→ **Work required**: Scan the data below for the string "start". Copy every line where it appears.

→ **Data below**:
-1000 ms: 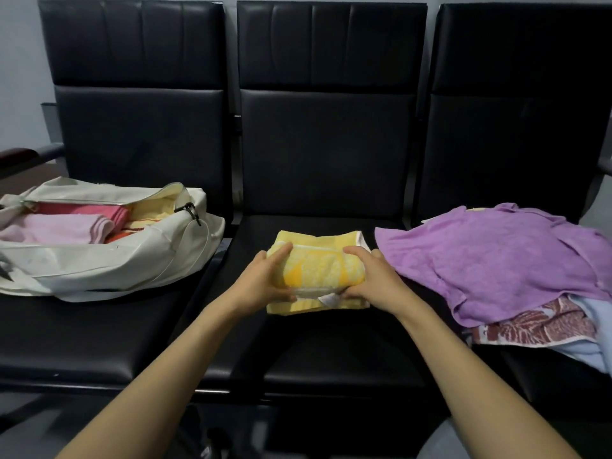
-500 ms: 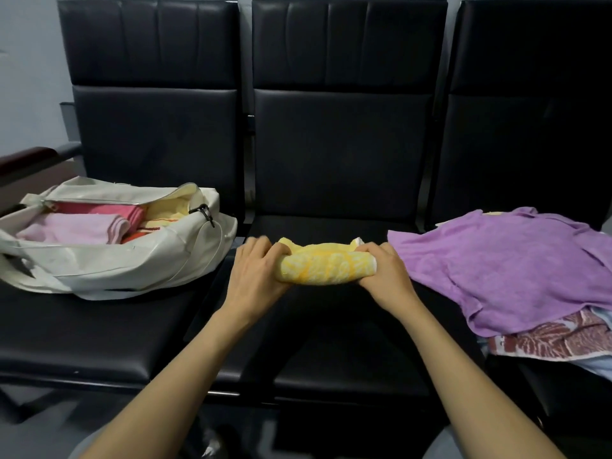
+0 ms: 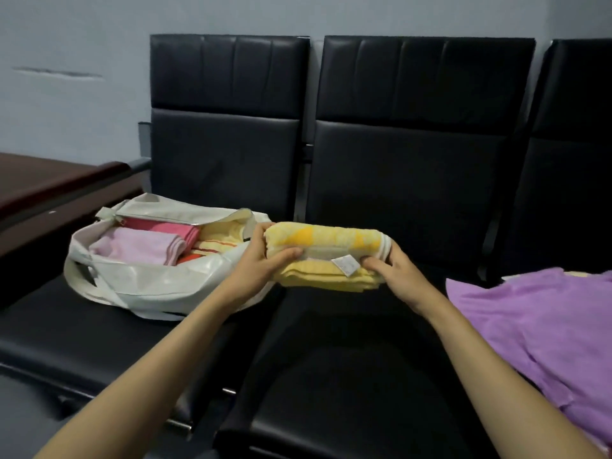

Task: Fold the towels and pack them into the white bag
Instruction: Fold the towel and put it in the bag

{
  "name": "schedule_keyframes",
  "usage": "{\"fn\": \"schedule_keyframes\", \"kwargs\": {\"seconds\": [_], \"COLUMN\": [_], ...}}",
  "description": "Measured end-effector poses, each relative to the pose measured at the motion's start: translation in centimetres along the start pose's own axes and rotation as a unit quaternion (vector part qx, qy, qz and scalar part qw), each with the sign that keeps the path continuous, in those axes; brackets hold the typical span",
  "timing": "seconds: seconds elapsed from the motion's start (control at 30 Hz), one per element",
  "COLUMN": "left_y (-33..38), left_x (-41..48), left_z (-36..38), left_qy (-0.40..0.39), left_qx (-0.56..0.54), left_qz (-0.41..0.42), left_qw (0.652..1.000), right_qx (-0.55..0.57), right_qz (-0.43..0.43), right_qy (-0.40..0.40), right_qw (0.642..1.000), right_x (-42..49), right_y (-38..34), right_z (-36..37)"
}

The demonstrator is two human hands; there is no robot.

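Note:
A folded yellow towel [image 3: 326,253] with a small white label hangs in the air above the middle seat, just right of the white bag [image 3: 159,286]. My left hand [image 3: 261,263] grips its left end, thumb on the near side. My right hand [image 3: 394,273] grips its right end the same way. The bag lies open on the left seat and holds folded pink, red and yellow striped towels. A purple towel [image 3: 543,323] lies unfolded on the right seat.
The row of black padded seats [image 3: 347,376] has tall backrests against a grey wall. A dark red table top [image 3: 49,180] stands to the left of the bag. The bag's strap hangs at its near left side.
Both hands lifted the folded yellow towel off the middle seat and carried it left toward the bag. The view has swung left, so the bag sits nearer the centre.

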State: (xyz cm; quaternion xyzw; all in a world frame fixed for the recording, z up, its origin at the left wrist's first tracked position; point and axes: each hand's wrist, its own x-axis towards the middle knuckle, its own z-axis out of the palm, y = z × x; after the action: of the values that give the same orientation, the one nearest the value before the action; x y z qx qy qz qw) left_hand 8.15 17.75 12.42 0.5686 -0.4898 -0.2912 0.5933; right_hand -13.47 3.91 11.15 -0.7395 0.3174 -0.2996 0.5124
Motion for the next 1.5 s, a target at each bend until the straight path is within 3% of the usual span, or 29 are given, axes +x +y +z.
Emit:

→ **Solution to the exercise**:
  "description": "Measured end-effector poses, each relative to the pose measured at the motion's start: translation in centimetres along the start pose's own axes and rotation as a unit quaternion (vector part qx, qy, qz and scalar part qw), each with the sign that keeps the path continuous, in those axes; brackets hold the typical span",
  "timing": "seconds: seconds elapsed from the motion's start (control at 30 Hz), one per element",

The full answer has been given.